Apocalypse Nerd, c’est Joe Matt chez Mad Max ! Une comédie post-nuke jouant sur le décalage vécu par deux geeks, Perry et Gordo, plus habitués au monde virtuel, confrontés à une situation de survie suite à la destruction de leur ville, Seattle. Une histoire qui sombre rapidement dans le dramatique, voire le sordide, lorsque les deux protagonistes en arrivent à devoir tuer pour survivre. Une histoire sans concessions – avec un souci de réalisme quant aux situations et aux réactions des personnages – dont le point de départ s’appuie sur des événements réels : - « Début 2003, quand les gouvernants des États Unis faisaient l’impossible pour partir en guerre contre l’Iraq, j’ai entendu un diplomate nord-coréen déclarer à la radio que son pays pouvait détruire Seattle avec une frappe nucléaire. Cette déclaration n’a eu que peu de place dans les médias américains, sans parler d’une réponse officielle du gouvernement, peut-être parce qu’elle allait détourner l’attention des gens du fait que nous allions bientôt avoir Saddam Hussein. Néanmoins, j’ai trouvé cette petite info tout à fait déconcertante, peut-être parce que j’habite Seattle. Tout naturellement, j’ai commencé à spéculer… Et si… » (Extrait de la préface de Peter Bagge)

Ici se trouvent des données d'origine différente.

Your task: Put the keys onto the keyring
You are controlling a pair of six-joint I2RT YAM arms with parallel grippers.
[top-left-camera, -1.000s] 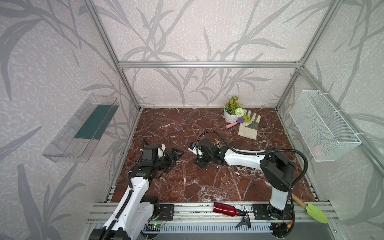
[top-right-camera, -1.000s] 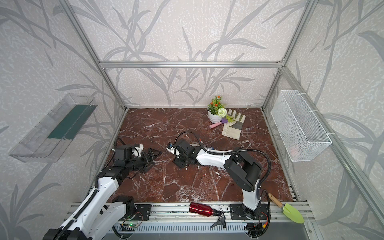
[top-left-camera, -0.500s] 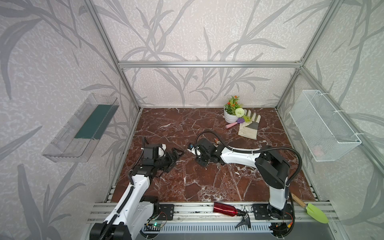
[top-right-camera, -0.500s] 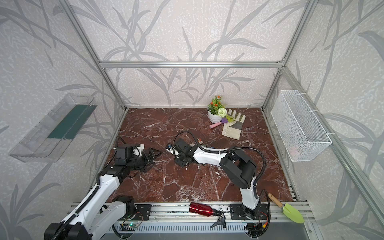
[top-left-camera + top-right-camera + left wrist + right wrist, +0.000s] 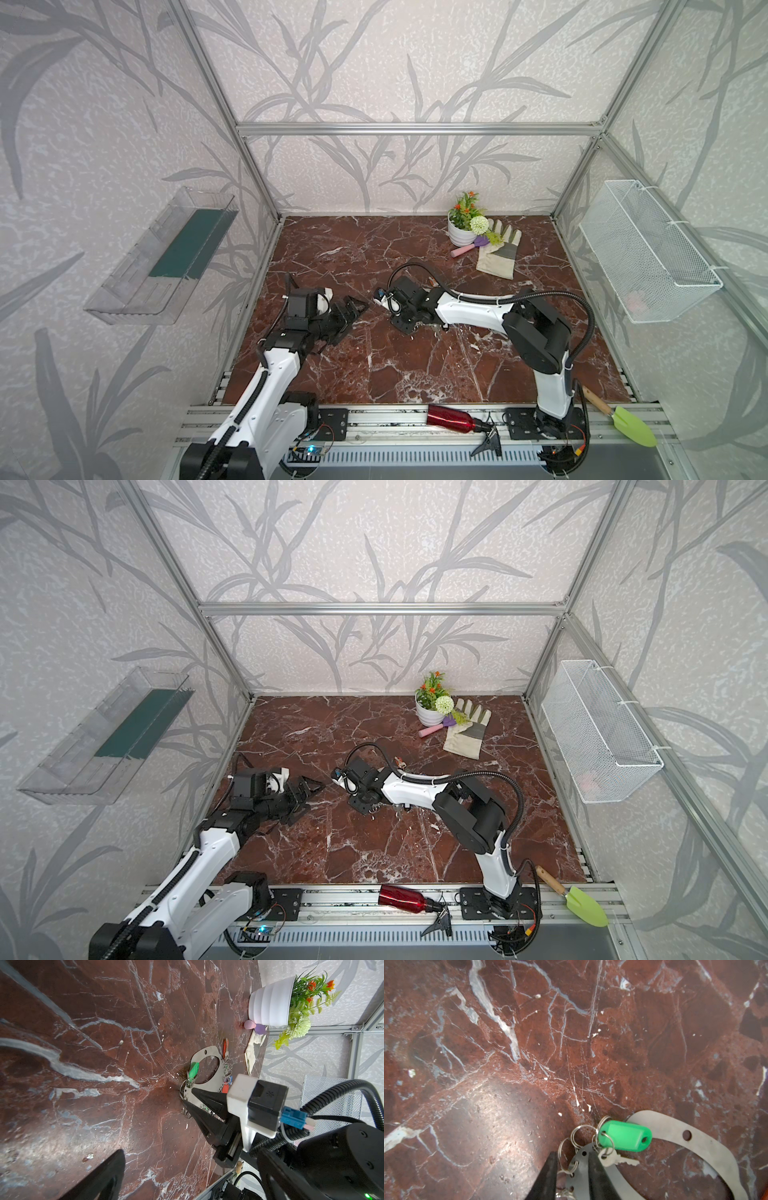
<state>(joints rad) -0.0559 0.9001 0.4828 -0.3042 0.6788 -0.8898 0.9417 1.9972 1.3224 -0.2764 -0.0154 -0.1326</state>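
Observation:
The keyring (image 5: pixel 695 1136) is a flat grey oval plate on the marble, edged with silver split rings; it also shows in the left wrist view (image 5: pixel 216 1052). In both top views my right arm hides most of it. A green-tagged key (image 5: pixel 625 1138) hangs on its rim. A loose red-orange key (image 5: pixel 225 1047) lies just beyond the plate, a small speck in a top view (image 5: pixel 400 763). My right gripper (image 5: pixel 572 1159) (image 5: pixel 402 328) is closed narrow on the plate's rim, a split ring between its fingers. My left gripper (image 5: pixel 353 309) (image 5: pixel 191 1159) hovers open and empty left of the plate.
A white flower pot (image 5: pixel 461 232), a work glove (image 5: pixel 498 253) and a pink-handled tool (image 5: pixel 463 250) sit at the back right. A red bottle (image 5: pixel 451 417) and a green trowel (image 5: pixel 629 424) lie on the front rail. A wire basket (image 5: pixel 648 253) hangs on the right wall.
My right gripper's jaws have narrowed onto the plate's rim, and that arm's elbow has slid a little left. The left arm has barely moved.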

C’est la force de ce livre. Bagge nous raconte une histoire sombre et glauque, traitée cependant de manière humoristique plutôt hystérique. Artiste underground depuis plus de vingt ans, son graphisme est emprunts de cette dinguerie et cette souplesse propre au genre. On imaginerait plutôt ce type d’histoire dans un style réaliste et sombre, mais Peter Bagge ne peut s’empêcher de déconner et c’est tant mieux !
« Si le récit se fait plus linéaire et fluide, loin des retournements explosifs de la saga de Buddy Bradley, Peter Bagge reste pourtant incapable de dessiner sans nous pousser au fou rire, même dans les passages les plus dramatiques de son livre. Proche des dernières expériences de Bagge, qui s’est récemment consacré au journalisme politique en bande dessinée dans les pages de Reason ou sur suck.com, Apocalypse Nerd témoigne de l’extraordinaire vitalité créative de cet incontournable auteur, toujours aussi caustique qu’il y a vingt ans. » (source)
Ce thème de la survie post-nucléaire sert de bon prétexte à Bagge pour laisser libre cours à son « immoralité ». Il développe une vision critique de la société américaine, dans laquelle les marginaux s’adaptent mieux que la famille américaine moyenne. Une situation chaotique qui laisse les instincts les plus sauvages prendre le dessus sur le sens civique de chacun. La civilisation est fragile (le communautarisme en prend ici pour son grade) et il en faut peu pour que le règne du « chacun pour sa gueule » ne reprenne ses droits. Et à ce jeu, le geek semble le mieux préparé, dans la mesure où il n’a plus rien à perdre.